He is of Finnish ancestry. Grew up in Canada, but his family immigrated there from Finland years ago. In fact, whenever I see Mr. Saloma, I always say, how's my favorite Finn doing? He's also the only Finn that I know, but he is my favorite Finn. And we indeed have a good relationship there. But he sent me this article a few weeks ago to tell me a little bit about the Finnish culture.

The concept of sisu among the Finns has no direct translation into other languages, but what it does is it expresses an extreme ability to persevere, that stick-to-it-iveness, to maintain your dignity in the face of adversity. It is something that they coined many, many years ago in order to express this unique aspect of Finnish culture. As one writer says from Finland, sisu will get you through granite. It will get you through granite, a lot of granite in Finland.

And if you've ever set a glass on a granite tabletop, you know that if you set it too hard, it's going to crack. It's going to break because granite is hard. Sisu will help you, in a sense, get through granite. But it means a perseverance. In 1940, the New York Times ran an article about this. They said, sisu, a word that explains Finland. And perhaps one incident from a story from Finnish history will help to explain exactly what this means.

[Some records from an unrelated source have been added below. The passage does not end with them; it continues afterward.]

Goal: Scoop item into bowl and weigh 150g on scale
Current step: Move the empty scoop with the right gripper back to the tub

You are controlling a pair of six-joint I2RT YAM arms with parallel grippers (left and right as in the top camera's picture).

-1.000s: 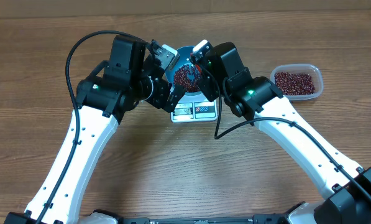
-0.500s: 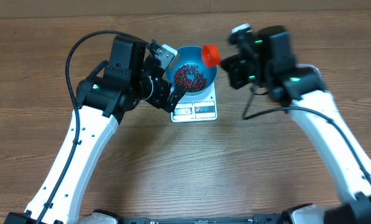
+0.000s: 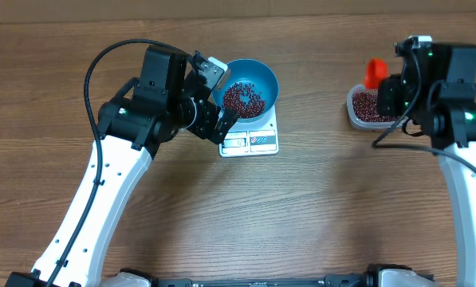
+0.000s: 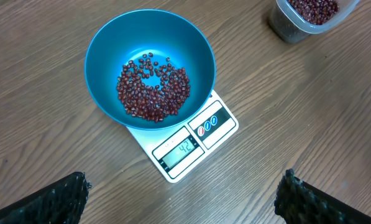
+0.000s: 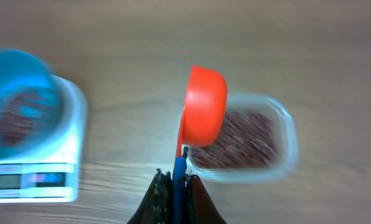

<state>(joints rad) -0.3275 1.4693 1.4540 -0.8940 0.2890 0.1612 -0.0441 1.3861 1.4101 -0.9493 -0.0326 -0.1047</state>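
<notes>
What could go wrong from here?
1. The red scoop is pinched only by its thin handle in the right gripper. Once loaded, it may twist and drop beans between the tub and the bowl.
2. The bowl overhangs the small scale, so a nudge while pouring may shift it.
3. The display shows 42, so several trips remain, and a full last scoop may overshoot.
</notes>
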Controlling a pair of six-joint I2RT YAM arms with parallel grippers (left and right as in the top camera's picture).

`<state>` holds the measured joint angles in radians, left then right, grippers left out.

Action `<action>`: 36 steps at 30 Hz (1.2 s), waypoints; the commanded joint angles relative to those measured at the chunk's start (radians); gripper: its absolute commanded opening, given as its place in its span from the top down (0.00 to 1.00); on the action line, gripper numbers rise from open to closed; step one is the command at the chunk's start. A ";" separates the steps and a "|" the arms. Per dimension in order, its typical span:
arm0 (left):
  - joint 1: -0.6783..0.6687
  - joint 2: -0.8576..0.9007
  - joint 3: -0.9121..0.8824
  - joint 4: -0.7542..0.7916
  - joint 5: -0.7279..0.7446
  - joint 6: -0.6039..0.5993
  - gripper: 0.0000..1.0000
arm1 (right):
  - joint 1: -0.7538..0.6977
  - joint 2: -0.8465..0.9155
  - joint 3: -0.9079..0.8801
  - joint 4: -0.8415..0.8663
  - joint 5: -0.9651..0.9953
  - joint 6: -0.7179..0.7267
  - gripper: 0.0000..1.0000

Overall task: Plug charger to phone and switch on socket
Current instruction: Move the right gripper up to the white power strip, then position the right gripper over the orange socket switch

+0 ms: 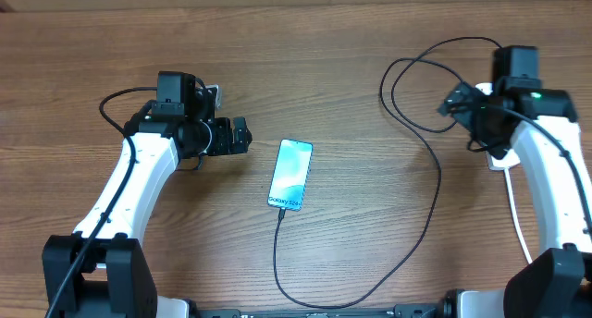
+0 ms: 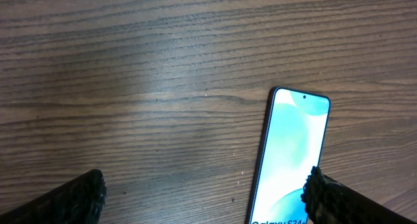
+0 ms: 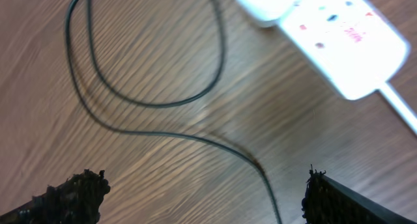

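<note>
Your left gripper (image 1: pixel 239 136) hovers over the desk (image 1: pixel 351 41) just left of the phone (image 1: pixel 289 175). Its fingers (image 2: pixel 71 198) are spread wide with nothing between them. In the left wrist view one finger overlaps the phone's lower edge, and you cannot tell whether it touches.

The phone lies flat about the middle of the desk, screen up and lit blue-teal. Its long sides run roughly from the far edge to the near edge with a slight tilt.

The charger (image 3: pixel 163 105) meets the phone's near short end and runs toward the near edge of the desk. It then curves right and climbs to the far right part, where it loops beside your right arm. You cannot tell whether its tip is fully seated in the phone.

Your right gripper (image 3: pixel 205 185) hangs over the wood just short of the socket (image 3: pixel 339 28) on the right side of the desk. Its fingers (image 3: pixel 71 195) are wide apart and hold nothing, and two bends of the charger lie below them. The socket is white with small red marks, and its white cord (image 3: pixel 397 107) leads off one end. From overhead the arm covers most of it. The switch is too blurred to read.
</note>
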<state>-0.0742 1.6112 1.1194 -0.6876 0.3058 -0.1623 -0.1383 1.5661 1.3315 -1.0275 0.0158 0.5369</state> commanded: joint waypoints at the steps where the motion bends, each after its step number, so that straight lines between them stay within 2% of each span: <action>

And it goes back to 1939. In late 1939, World War I had started. World War II, I'm sorry, had started. And the Finns, way up north, found themselves suddenly invaded by the Soviet Union. The massive weight and power of the Soviet Union suddenly, without warning, came crashing across the Finnish border. Planes and tanks and men. They reigned over 300 bombs down on the city of Helsinki in one day to begin all of this, crushing buildings and killing many people. They invaded with over 900,000 soldiers, over 3,000 tanks.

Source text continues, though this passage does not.